The Long Gallery, The Royal Pavilion at Brighton

The Long Gallery, The Royal Pavilion at Brighton

Contributor: Nicola J. Watson

Location: Brighton, UK

Description: This Chinese-style interior belongs to a quintessentially Romantic piece of architecture, the Royal Pavilion at Brighton, designed and redesigned over the course of some 30 years to the specifications of the Prince of Wales, afterwards Prince Regent and eventually King George IV (1762–1830; reigned 1820–30). Silly, charming, witty, light-hearted, extravagant, gloriously eccentric, decadent, childish, painfully vulgar, socially irresponsible, a piece of outrageous folly and a stylistic phantasmagoria, the Pavilion is a flight of Romantic fancy, comparable in its impulse to Samuel Taylor Coleridge’s poem ‘Kubla Khan’ (1798, pub. 1816).

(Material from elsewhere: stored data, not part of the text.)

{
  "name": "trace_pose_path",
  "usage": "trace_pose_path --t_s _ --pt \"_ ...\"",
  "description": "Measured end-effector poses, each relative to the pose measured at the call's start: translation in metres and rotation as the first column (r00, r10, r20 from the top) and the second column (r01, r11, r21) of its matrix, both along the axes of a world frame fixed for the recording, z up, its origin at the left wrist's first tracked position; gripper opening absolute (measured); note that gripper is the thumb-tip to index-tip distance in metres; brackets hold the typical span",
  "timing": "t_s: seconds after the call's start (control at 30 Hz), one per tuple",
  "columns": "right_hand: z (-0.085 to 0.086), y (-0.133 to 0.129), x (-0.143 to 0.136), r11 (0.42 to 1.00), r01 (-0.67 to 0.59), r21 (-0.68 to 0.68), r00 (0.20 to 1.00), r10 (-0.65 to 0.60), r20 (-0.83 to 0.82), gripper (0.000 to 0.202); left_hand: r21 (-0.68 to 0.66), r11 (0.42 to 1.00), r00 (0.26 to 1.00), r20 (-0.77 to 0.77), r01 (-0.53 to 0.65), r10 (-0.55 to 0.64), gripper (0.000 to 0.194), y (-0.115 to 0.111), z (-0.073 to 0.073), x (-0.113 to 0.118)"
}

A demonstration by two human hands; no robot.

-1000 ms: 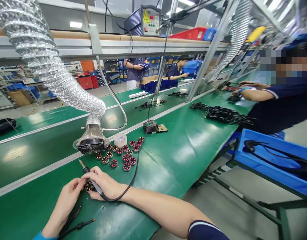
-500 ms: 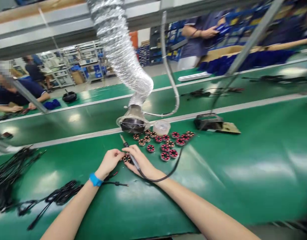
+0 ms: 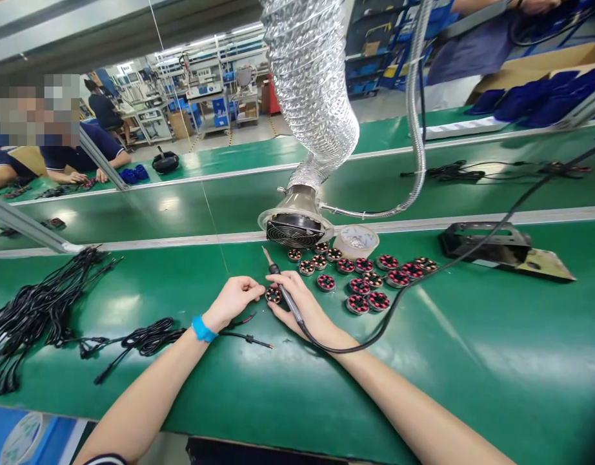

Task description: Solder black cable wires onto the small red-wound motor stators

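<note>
My right hand [image 3: 304, 309] is closed around a soldering iron [image 3: 290, 300], its tip pointing up and away from me. Thumb and fingers of that hand also rest around a small round motor stator [image 3: 273, 295] with copper windings. Just left of the stator, my left hand [image 3: 235, 298] is pinched, fingertips close to its edge. A thin wire [image 3: 211, 213], which looks like solder, runs down from above to this hand; its end between the fingers is hidden. Several more stators [image 3: 359, 286] with red or copper-coloured windings lie to the right.
A fume-extractor fan [image 3: 297, 229] on a foil duct [image 3: 317, 97] hangs behind my hands. Beside it stands a tape roll [image 3: 356, 242]. Black cable bundles [image 3: 50, 297] lie left, a black metal holder [image 3: 491, 245] right. The iron's cord [image 3: 399, 294] crosses the stators. Co-workers are beyond.
The view has shifted, so the bench and hands sit further right and more of the near edge shows. My hands keep nearly the same pose around the stator.
</note>
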State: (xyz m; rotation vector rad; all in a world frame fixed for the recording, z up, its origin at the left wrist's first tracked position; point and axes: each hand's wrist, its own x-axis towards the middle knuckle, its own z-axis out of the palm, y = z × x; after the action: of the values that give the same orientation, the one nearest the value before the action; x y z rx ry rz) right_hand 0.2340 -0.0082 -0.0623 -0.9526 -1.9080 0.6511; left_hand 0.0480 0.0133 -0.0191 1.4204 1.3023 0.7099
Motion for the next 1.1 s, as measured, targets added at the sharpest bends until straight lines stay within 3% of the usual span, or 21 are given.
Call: trace_pose_path --t_s 0.17,0.3,0.5,0.73,0.83,0.97,1.1 --pt "0.001 0.0 0.001 1.0 0.0 -0.004 1.0 0.0 0.001 0.051 0.001 0.999 0.999 0.0 0.05 -0.05 0.042 -0.002 0.0 0.002" --pt "0.002 0.0 0.002 1.0 0.004 0.005 1.0 -0.004 0.015 0.051 -0.049 0.999 0.999 -0.045 -0.016 0.014 0.046 0.002 0.003 0.005" --pt "0.002 -0.001 0.001 1.0 -0.011 0.008 1.0 0.011 0.012 0.051 -0.116 0.993 0.996 -0.088 0.009 -0.019 0.029 0.008 0.006 0.006" --pt "0.0 0.0 0.0 1.0 -0.017 0.007 1.0 0.016 0.008 0.051 -0.148 0.988 0.995 0.092 -0.032 0.046 0.021 0.002 0.007 0.008" --pt "0.0 0.0 0.001 1.0 -0.009 0.006 1.0 0.009 0.007 0.051 -0.119 0.989 0.993 0.079 -0.083 0.092 0.027 -0.001 0.007 0.002" --pt "0.0 -0.001 0.001 1.0 -0.011 0.001 1.0 0.011 -0.005 0.052 -0.065 0.998 0.999 -0.051 0.011 -0.014 0.042 -0.004 0.005 -0.013" --pt "0.001 -0.001 0.002 1.0 -0.019 0.011 1.0 0.019 -0.012 0.051 -0.115 0.984 0.991 0.018 0.137 -0.136 0.041 -0.007 0.0 -0.014"
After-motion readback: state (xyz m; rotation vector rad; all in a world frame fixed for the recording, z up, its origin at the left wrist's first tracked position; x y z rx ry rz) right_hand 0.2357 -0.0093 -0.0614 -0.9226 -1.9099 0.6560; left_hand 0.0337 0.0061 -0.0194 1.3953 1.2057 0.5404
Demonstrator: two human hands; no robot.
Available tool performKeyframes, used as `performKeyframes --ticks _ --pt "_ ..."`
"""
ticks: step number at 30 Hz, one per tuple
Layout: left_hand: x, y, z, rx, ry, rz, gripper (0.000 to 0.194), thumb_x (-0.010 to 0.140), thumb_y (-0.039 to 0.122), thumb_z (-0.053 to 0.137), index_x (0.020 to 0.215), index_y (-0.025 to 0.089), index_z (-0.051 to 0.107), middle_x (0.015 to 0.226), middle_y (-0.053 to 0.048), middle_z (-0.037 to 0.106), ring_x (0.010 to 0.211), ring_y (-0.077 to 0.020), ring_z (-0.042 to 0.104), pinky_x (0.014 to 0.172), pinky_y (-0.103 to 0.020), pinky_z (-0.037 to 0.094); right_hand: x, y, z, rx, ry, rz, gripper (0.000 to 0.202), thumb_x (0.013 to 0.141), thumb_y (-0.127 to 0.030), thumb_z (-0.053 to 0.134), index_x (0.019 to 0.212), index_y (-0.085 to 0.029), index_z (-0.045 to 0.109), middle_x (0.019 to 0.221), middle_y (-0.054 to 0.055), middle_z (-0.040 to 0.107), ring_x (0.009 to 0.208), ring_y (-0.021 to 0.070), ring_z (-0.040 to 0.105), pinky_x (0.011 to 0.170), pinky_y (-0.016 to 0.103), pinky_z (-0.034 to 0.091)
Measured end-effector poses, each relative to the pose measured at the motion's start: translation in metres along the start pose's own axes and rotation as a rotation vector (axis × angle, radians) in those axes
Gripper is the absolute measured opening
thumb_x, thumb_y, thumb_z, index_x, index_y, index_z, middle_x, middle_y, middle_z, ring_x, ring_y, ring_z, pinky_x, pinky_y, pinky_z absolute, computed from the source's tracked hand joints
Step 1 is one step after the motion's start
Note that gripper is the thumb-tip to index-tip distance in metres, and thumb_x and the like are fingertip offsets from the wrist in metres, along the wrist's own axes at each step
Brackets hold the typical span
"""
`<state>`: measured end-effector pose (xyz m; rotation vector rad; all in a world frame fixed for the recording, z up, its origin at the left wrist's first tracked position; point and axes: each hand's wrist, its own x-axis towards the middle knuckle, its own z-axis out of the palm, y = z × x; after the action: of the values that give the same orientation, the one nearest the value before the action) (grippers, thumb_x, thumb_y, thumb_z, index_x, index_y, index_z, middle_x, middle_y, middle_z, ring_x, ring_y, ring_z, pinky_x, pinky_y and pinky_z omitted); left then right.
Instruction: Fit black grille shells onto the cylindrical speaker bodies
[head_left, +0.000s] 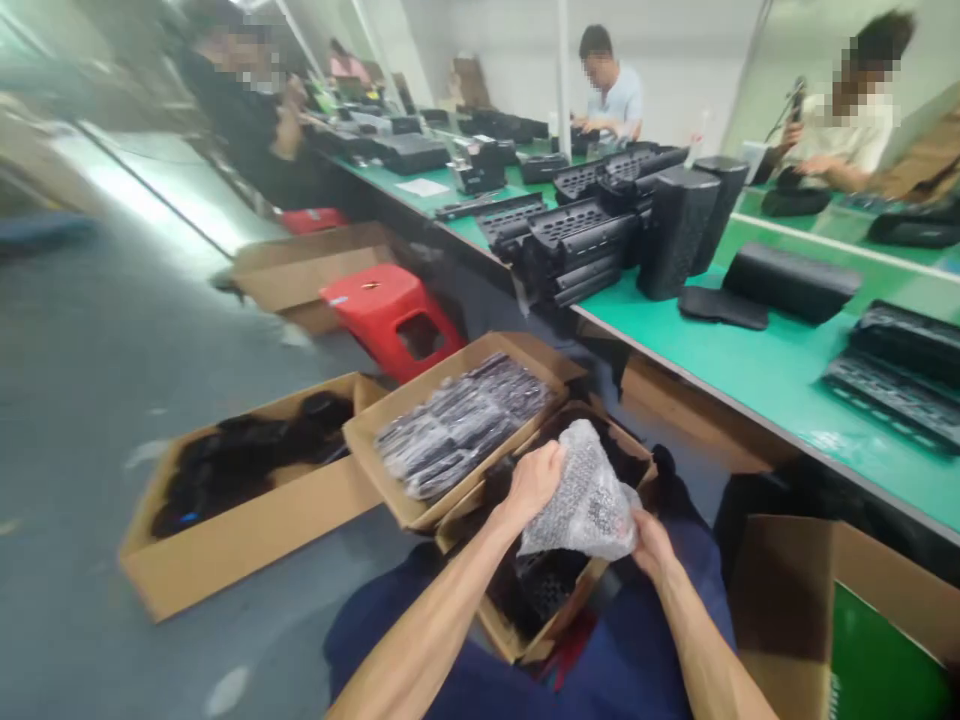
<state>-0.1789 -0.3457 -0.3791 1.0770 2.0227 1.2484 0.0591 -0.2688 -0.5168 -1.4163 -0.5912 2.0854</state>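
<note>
Between my two hands is a bubble-wrap bag (581, 500), held above an open cardboard box (517, 645) that stands between my knees. My left hand (534, 485) grips the bag at its left edge, fingers closed. At its lower right corner my right hand (651, 540) pinches the plastic. What lies inside the bag cannot be made out clearly. Below it, black perforated housings (551, 590) show in the box. Against that box leans another carton (409, 515) filled with dark parts in clear plastic wrapping (465, 425).
A long carton (247, 560) of black parts lies on the floor at left. Behind it stands a red stool (397, 310). The green workbench (645, 335) at right carries black speaker-like housings (679, 230). Co-workers sit along the bench. A carton (784, 600) stands at lower right.
</note>
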Motion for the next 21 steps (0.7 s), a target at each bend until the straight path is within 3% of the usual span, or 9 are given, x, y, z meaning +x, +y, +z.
performKeyframes --ticks 4,9,12,16,18,21 --pt "0.008 0.009 -0.007 0.034 -0.065 0.064 0.034 0.093 0.042 0.048 0.064 0.024 0.043 0.061 0.002 0.047 0.063 -0.0174 0.045 0.066 -0.029 0.033 0.018 0.017 0.011 0.046 -0.032 0.169 0.004 0.085 -0.019 0.065 0.087 -0.018 0.068 0.073 0.004 0.073 0.068 0.0201 0.072 0.076 0.033 0.061" --pt "0.014 0.035 -0.02 -0.06 -0.117 0.063 0.04 0.094 0.053 0.046 0.069 0.023 0.047 0.064 0.003 0.044 0.062 -0.0149 0.041 0.058 -0.026 0.032 0.034 0.017 0.027 0.087 -0.132 0.313 0.044 0.105 -0.05 0.036 0.113 -0.016 0.063 0.088 0.012 0.073 0.077 0.0254 0.073 0.076 0.047 0.061" --pt "0.012 0.05 -0.025 -0.209 -0.153 -0.001 0.045 0.089 0.06 0.059 0.068 0.021 0.05 0.063 0.004 0.043 0.059 -0.0127 0.039 0.055 -0.024 0.031 0.041 0.027 0.035 0.08 -0.181 0.388 0.059 0.106 -0.061 0.025 0.128 -0.017 0.057 0.095 0.014 0.071 0.08 0.026 0.071 0.074 0.048 0.059" --pt "0.008 0.059 -0.025 -0.466 -0.271 -0.143 0.052 0.08 0.07 0.069 0.079 0.02 0.06 0.064 0.004 0.05 0.055 -0.0111 0.042 0.054 -0.023 0.035 0.044 0.048 0.044 0.075 -0.24 0.446 0.07 0.101 -0.072 0.032 0.144 -0.019 0.049 0.106 0.017 0.068 0.091 0.0272 0.07 0.081 0.048 0.056" --pt "0.009 0.056 -0.022 -0.499 -0.228 -0.197 0.055 0.074 0.072 0.075 0.077 0.019 0.059 0.063 0.004 0.051 0.054 -0.0104 0.043 0.052 -0.022 0.035 0.045 0.056 0.047 0.086 -0.264 0.443 0.075 0.099 -0.076 0.034 0.149 -0.022 0.044 0.111 0.016 0.067 0.097 0.0275 0.069 0.085 0.048 0.054" --pt "0.011 0.051 -0.018 -0.457 -0.186 -0.253 0.056 0.069 0.07 0.08 0.07 0.019 0.056 0.056 0.007 0.043 0.047 -0.007 0.033 0.045 -0.02 0.027 0.048 0.059 0.048 0.109 -0.276 0.428 0.077 0.097 -0.079 0.035 0.154 -0.028 0.038 0.114 0.015 0.067 0.1 0.0273 0.068 0.087 0.048 0.053"
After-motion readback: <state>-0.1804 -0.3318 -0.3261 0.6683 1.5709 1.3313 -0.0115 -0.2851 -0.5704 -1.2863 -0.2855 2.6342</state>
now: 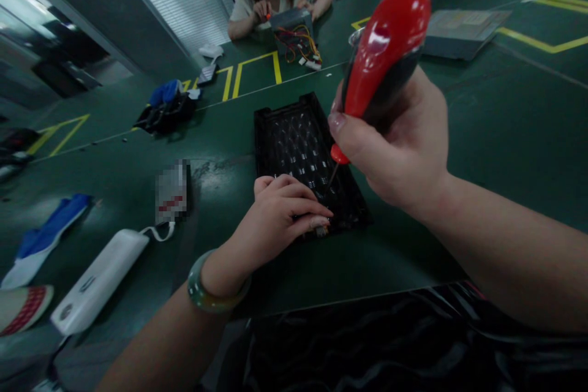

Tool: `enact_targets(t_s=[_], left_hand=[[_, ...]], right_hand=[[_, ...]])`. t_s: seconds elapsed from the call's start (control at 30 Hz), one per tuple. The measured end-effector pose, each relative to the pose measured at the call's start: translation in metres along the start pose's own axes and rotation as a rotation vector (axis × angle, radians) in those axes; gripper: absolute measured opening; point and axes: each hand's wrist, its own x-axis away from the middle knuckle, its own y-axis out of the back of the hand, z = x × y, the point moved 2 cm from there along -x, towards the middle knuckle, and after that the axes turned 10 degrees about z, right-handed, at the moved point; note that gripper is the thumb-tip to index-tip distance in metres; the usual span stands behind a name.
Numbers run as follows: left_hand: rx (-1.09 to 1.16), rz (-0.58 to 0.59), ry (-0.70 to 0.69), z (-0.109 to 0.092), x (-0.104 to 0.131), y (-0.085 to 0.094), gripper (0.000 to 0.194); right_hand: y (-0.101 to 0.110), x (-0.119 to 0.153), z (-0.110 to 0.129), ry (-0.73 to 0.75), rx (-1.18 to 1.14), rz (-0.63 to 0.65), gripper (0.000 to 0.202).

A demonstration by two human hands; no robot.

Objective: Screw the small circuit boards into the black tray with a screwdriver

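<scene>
A black plastic panel (294, 135) with a honeycomb-patterned middle and a raised rim lies on the green table in front of me. My right hand (399, 141) grips a screwdriver (386, 49) with a fat red and black handle. Its thin shaft slants down over the panel's near right part; whether the tip touches a screw is too small to tell. My left hand (285, 211) rests over the panel's near edge, its thumb and fingers drawn together by a small metallic part (321, 231). What those fingertips pinch is mostly hidden.
A white power strip (101, 282) and a cable-linked pixelated device (173, 192) lie left, near a blue-and-white cloth (50, 233). A black tray (168, 110) stands beyond. Across the table, a person (280, 0) handles a metal box with wires (294, 33). A grey flat case (463, 30) sits far right.
</scene>
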Motion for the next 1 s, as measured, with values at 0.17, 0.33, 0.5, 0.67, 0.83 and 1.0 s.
enact_targets(t_s=[0.17, 0.33, 0.5, 0.67, 0.83, 1.0], left_hand=[[-0.002, 0.014, 0.013, 0.001, 0.000, -0.001, 0.015], [0.007, 0.012, 0.031, 0.002, -0.001, -0.002, 0.015], [0.013, -0.009, 0.025, 0.002, 0.000, -0.002, 0.013], [0.001, -0.043, 0.005, 0.003, 0.002, -0.004, 0.013], [0.010, -0.034, 0.006, 0.002, 0.004, -0.005, 0.012], [0.002, -0.045, 0.008, 0.002, 0.005, -0.003, 0.013]], right_hand=[[0.000, -0.001, 0.005, -0.034, -0.108, -0.031, 0.011], [0.000, -0.001, 0.009, -0.009, -0.234, 0.000, 0.009], [-0.002, 0.000, 0.011, -0.038, -0.214, 0.077, 0.003], [-0.003, 0.002, 0.013, -0.115, -0.165, 0.200, 0.004], [-0.002, 0.001, 0.016, -0.078, -0.095, 0.345, 0.004], [-0.003, 0.003, 0.018, -0.008, -0.084, 0.350, 0.006]])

It realised many aspects of Regency society: systems of patronage of the arts; ideas of health, leisure and pleasure; notions of technological progress, which drove the Industrial Revolution and were in turn reinforced by it; concepts of public and private and the proper relations between them; ideas of royal authority in the post-Napoleonic era of restoration of hereditary monarchies across Europe; the fashion for Oriental scholarship and the ‘Oriental tale’; and powerfully interconnected ideas of trade, empire and the East. More particularly, The Long Gallery’s chinoiserie encoded a complex of Romantic-period ideas about the nature of Romantic interiority and political power.